▶ **WHAT IS BEING ASKED**: Return the lines of the data below starting at the one holding "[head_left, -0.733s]" and ending at the one holding "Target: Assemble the", word for word, leaving every picture out.

▶ **EXERCISE DATA**:
((

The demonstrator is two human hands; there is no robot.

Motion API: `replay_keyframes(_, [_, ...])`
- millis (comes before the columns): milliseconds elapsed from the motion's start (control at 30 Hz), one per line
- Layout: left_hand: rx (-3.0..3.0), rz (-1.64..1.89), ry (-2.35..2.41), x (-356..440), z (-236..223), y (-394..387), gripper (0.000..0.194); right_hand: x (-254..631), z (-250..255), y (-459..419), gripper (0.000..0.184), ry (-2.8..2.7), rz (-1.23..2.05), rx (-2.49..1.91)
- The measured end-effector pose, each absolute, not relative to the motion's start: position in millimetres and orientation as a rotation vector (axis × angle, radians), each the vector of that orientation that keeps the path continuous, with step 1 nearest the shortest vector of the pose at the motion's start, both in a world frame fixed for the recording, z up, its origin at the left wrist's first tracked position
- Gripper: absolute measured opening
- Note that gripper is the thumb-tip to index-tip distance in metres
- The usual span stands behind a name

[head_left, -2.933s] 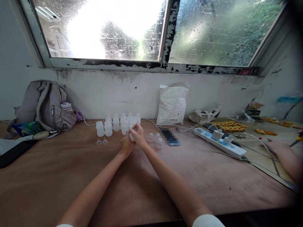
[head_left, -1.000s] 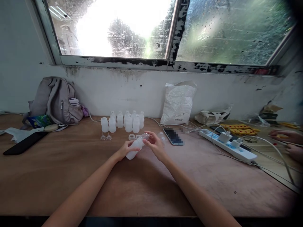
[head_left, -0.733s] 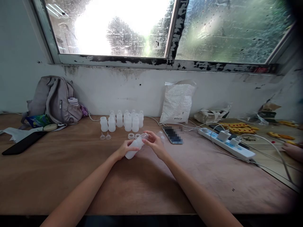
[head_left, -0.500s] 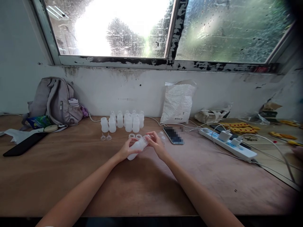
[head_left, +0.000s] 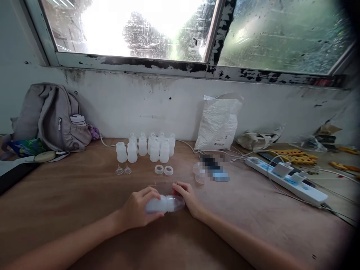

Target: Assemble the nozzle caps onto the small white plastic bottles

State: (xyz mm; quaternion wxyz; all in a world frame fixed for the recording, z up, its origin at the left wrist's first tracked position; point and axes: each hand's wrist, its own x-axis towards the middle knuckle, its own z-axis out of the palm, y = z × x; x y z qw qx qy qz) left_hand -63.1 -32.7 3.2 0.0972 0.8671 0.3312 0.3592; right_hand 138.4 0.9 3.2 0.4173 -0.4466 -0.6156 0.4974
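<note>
A frosted white baby bottle [head_left: 156, 205] with a clear cap [head_left: 177, 203] lies sideways above the near part of the table. My left hand [head_left: 140, 207] is closed around its body from the left. My right hand [head_left: 189, 198] is at the capped end, its fingers curled against the clear cap; part of that grip is hidden. Beyond my hands are two white collar rings [head_left: 164, 170] and, to their left, two clear nipples [head_left: 123, 170]. Two clear caps [head_left: 200, 174] lie near the phone. Behind stand several baby bottles [head_left: 154, 150], most with clear caps, and two uncapped at left.
A phone [head_left: 215, 167] lies right of the clear caps. Farther right run a white power strip [head_left: 287, 182] and its cables. A white plastic package [head_left: 218, 122] leans on the wall. A grey backpack [head_left: 50, 116] and a black flat object [head_left: 17, 176] are at left.
My hands have brought the baby bottle nearer to me, turning it from a tilt to nearly level. My right hand has slid to the cap's end. The view has also shifted.
</note>
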Motion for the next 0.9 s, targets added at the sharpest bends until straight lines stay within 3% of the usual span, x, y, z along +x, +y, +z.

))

▶ **RESPONSE AREA**:
[head_left, -0.733s] 
[head_left, -0.500s] 
[head_left, +0.000s] 

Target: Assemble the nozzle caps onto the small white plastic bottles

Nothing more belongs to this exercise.